### Exercise:
No pictures, please. Output the lines from the start of the data through the line that contains "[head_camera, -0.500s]", both included, exactly as they stand.

### Provided data:
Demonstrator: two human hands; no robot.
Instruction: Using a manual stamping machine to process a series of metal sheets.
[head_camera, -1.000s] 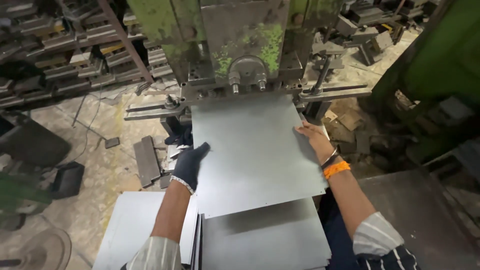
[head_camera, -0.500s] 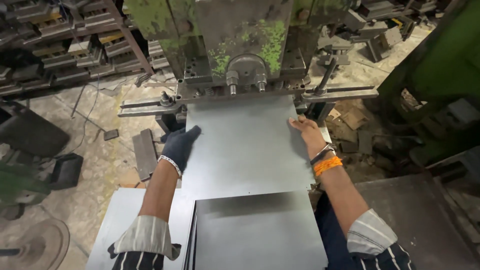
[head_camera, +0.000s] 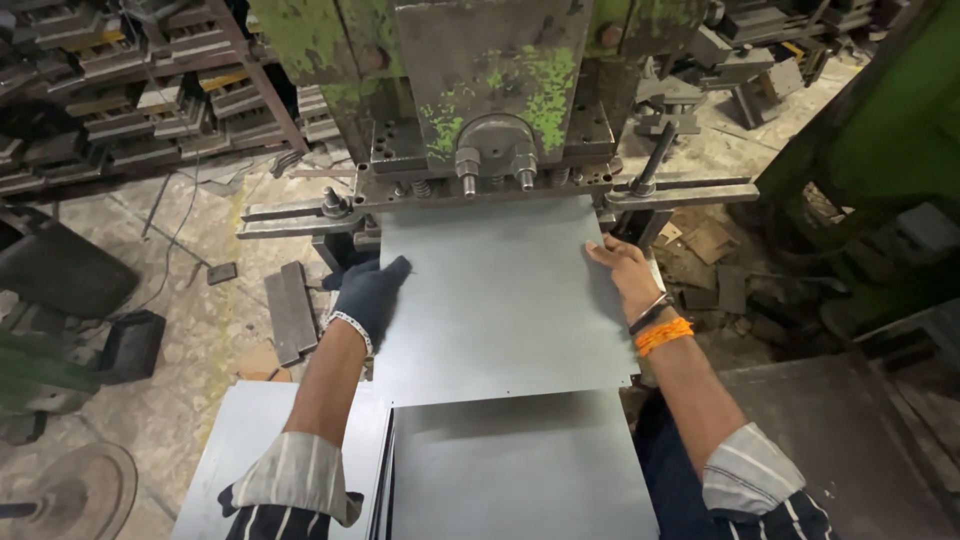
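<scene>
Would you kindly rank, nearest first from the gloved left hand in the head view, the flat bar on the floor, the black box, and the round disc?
From the left hand:
1. Flat bar, just to its left on the floor.
2. Black box, farther left.
3. Round disc, at the lower left corner.

The press bed (head_camera: 500, 195) in front of me carries a flat grey metal sheet (head_camera: 500, 300), its far edge under the green machine head. Nearer to me a stack of similar sheets (head_camera: 520, 470) lies on a low table (head_camera: 240, 450), which stands on the dusty concrete floor (head_camera: 190, 330).
</scene>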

### Reply:
Demonstrator: two human hands; no robot.
Instruction: Using a manual stamping machine to process a series of metal sheets.
[head_camera, -1.000s] 
[head_camera, -0.500s] 

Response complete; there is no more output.